WHAT IS BEING ASKED: Every line with the string "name" in it belongs in your answer, so copy them all from the data.

RECORDS FOR PROCESSING:
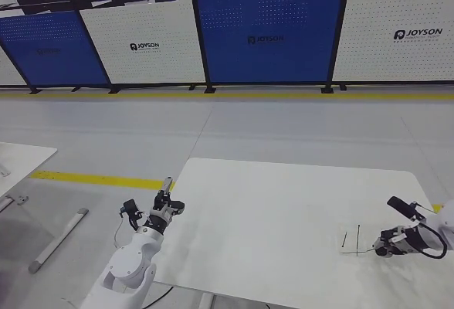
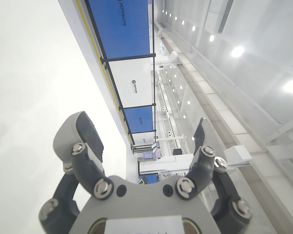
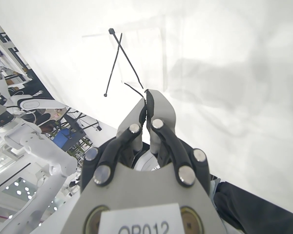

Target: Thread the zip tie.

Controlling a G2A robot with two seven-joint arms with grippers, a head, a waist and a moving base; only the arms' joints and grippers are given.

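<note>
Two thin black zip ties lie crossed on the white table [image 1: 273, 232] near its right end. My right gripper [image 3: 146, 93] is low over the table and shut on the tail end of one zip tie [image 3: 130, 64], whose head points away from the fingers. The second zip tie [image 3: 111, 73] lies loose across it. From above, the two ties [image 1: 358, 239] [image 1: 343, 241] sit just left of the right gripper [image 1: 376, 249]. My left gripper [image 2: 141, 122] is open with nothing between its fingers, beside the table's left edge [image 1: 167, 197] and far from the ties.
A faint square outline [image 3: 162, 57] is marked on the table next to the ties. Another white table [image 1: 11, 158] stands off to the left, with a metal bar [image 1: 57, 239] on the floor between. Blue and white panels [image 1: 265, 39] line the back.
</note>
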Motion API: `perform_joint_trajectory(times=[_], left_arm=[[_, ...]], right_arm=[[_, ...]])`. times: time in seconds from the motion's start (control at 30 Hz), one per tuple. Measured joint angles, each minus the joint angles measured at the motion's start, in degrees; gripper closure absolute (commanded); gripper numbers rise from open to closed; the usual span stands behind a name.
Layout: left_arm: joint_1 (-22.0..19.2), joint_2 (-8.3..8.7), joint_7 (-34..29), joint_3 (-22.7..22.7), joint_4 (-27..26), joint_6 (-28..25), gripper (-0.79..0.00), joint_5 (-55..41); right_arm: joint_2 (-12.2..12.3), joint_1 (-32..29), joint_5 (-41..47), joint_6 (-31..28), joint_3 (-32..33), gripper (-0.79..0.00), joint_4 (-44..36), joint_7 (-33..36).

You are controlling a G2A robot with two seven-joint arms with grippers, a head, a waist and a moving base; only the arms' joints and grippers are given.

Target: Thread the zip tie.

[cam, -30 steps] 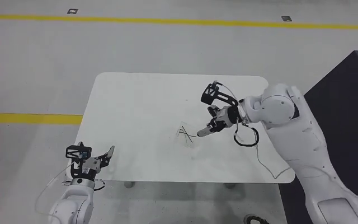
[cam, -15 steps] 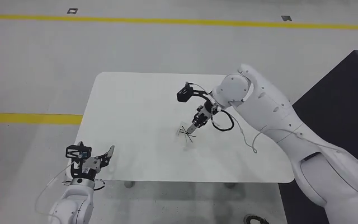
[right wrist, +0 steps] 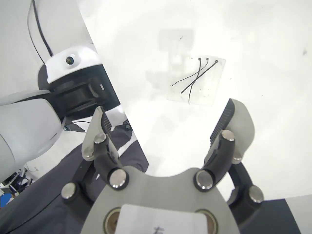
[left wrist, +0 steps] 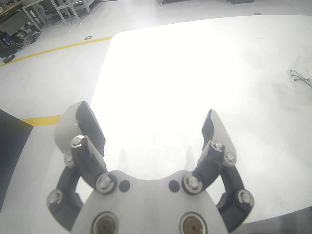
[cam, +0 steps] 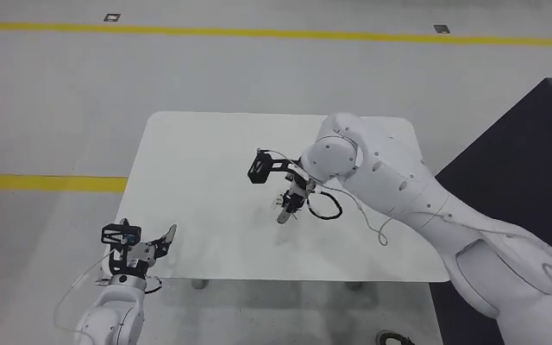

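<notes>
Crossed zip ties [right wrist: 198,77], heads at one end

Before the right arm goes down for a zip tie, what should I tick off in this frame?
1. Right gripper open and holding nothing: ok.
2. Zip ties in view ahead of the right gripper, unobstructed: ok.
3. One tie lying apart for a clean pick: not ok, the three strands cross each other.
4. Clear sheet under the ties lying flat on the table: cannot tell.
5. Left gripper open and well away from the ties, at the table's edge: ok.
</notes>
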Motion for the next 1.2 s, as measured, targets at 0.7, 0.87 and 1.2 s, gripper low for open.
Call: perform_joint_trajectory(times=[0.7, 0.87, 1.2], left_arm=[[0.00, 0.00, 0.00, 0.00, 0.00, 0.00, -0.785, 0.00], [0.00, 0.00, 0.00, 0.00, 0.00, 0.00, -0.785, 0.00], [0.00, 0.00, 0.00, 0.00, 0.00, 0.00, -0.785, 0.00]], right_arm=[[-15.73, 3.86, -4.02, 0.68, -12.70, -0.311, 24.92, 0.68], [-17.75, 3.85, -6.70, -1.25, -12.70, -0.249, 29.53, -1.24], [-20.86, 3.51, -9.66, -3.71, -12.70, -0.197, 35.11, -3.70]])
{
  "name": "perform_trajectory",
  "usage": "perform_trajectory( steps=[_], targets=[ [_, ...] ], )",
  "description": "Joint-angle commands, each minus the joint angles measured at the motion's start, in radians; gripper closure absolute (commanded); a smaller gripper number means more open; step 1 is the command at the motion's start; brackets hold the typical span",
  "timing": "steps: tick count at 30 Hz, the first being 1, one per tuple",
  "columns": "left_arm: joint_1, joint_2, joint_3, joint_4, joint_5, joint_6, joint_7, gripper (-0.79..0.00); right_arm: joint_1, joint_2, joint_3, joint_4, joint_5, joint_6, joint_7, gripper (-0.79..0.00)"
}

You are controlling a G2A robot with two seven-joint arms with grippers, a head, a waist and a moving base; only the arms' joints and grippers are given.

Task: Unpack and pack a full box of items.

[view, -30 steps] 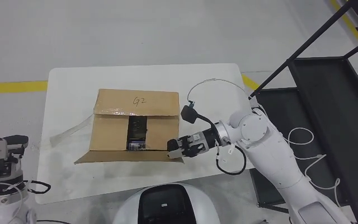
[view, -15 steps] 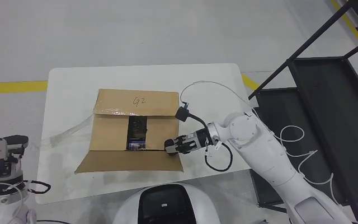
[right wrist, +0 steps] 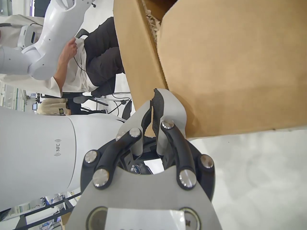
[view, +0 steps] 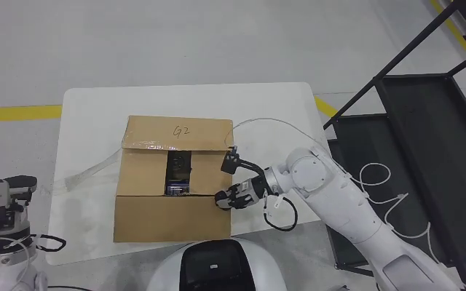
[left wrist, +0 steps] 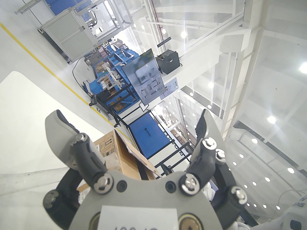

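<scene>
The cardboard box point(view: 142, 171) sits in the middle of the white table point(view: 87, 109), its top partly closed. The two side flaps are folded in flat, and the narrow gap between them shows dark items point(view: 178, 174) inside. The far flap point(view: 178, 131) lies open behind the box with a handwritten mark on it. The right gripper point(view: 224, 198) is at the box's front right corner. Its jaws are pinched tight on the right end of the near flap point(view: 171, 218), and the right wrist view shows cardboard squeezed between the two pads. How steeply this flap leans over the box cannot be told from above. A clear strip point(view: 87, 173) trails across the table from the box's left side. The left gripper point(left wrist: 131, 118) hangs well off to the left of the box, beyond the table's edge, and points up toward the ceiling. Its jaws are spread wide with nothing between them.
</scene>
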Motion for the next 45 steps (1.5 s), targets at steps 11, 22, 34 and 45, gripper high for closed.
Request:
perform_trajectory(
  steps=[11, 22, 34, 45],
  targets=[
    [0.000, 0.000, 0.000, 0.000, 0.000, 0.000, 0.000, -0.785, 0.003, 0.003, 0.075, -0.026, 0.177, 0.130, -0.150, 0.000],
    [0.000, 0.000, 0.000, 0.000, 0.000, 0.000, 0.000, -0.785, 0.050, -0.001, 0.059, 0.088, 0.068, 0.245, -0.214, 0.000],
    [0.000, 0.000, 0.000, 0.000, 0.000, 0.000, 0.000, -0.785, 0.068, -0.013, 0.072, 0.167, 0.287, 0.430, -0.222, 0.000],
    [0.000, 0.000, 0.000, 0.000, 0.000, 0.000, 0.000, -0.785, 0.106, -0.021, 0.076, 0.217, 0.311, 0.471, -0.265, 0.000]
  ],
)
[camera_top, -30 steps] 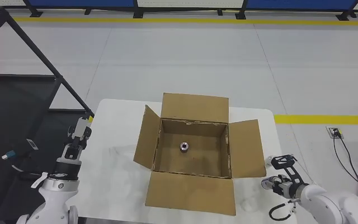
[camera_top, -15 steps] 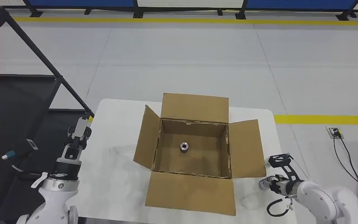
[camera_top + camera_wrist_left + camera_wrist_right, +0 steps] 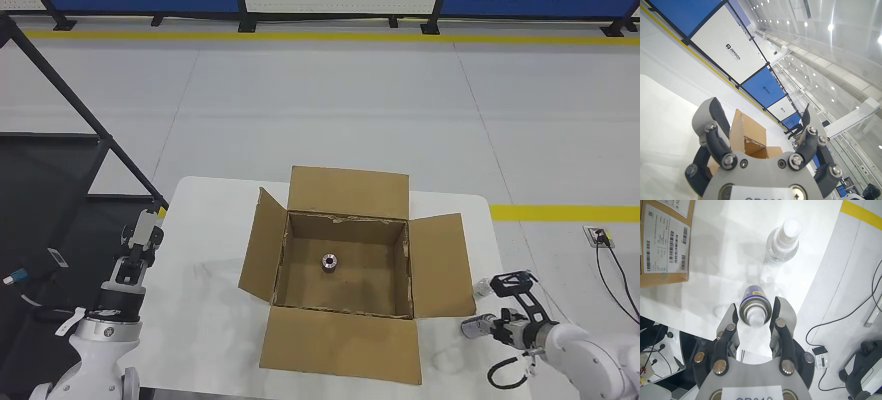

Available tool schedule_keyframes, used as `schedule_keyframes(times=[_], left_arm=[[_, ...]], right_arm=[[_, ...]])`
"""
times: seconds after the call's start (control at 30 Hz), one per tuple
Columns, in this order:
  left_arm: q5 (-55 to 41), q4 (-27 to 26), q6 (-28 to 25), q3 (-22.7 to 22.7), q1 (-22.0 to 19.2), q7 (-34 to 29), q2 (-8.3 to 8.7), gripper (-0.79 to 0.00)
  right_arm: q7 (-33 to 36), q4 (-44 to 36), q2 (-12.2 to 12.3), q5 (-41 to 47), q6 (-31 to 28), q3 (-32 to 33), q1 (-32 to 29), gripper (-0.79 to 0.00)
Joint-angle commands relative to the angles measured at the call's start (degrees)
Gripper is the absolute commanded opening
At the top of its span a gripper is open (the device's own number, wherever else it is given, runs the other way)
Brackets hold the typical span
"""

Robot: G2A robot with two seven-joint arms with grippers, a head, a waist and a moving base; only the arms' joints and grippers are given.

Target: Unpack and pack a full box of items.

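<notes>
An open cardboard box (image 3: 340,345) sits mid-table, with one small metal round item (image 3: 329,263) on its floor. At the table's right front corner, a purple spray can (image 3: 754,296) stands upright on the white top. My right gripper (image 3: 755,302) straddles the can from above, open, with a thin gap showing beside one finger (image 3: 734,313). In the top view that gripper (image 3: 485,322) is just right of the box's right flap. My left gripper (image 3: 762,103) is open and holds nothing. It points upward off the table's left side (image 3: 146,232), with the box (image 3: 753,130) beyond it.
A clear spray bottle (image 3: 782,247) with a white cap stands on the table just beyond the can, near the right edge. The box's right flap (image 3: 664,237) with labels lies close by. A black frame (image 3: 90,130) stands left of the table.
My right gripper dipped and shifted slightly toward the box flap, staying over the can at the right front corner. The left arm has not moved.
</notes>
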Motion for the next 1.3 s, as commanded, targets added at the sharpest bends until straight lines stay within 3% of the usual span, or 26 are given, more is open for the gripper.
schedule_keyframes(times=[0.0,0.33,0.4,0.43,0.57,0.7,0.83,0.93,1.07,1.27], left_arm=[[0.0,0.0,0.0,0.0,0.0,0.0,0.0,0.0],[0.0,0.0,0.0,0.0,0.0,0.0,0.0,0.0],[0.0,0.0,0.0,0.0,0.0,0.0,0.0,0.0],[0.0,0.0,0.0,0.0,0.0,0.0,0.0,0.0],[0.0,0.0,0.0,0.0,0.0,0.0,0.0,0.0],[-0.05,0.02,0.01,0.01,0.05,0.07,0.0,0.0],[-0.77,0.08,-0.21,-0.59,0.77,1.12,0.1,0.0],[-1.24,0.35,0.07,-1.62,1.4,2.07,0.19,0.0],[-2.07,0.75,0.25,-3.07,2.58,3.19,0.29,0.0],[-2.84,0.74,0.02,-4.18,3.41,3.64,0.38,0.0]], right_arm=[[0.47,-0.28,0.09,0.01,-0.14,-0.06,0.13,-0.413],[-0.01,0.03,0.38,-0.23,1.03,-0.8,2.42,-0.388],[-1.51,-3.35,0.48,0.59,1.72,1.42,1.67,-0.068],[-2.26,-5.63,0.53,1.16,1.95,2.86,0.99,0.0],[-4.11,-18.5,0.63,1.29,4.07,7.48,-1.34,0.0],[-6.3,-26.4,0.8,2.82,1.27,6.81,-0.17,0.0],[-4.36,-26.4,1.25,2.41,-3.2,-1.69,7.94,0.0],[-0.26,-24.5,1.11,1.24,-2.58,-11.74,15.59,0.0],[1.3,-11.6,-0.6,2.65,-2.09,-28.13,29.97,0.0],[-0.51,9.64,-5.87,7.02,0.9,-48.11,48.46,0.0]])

EXPECTED ANSWER:
Motion API: `perform_joint_trajectory(times=[_], left_arm=[[_, ...]], right_arm=[[_, ...]])`. times: time in seconds from the motion's start (control at 30 Hz), one per tuple. Measured joint angles, each minus the joint angles measured at the motion's start, in degrees; gripper closure absolute (commanded); gripper numbers rise from open to closed; the usual span stands behind a name.
  "name": "perform_trajectory",

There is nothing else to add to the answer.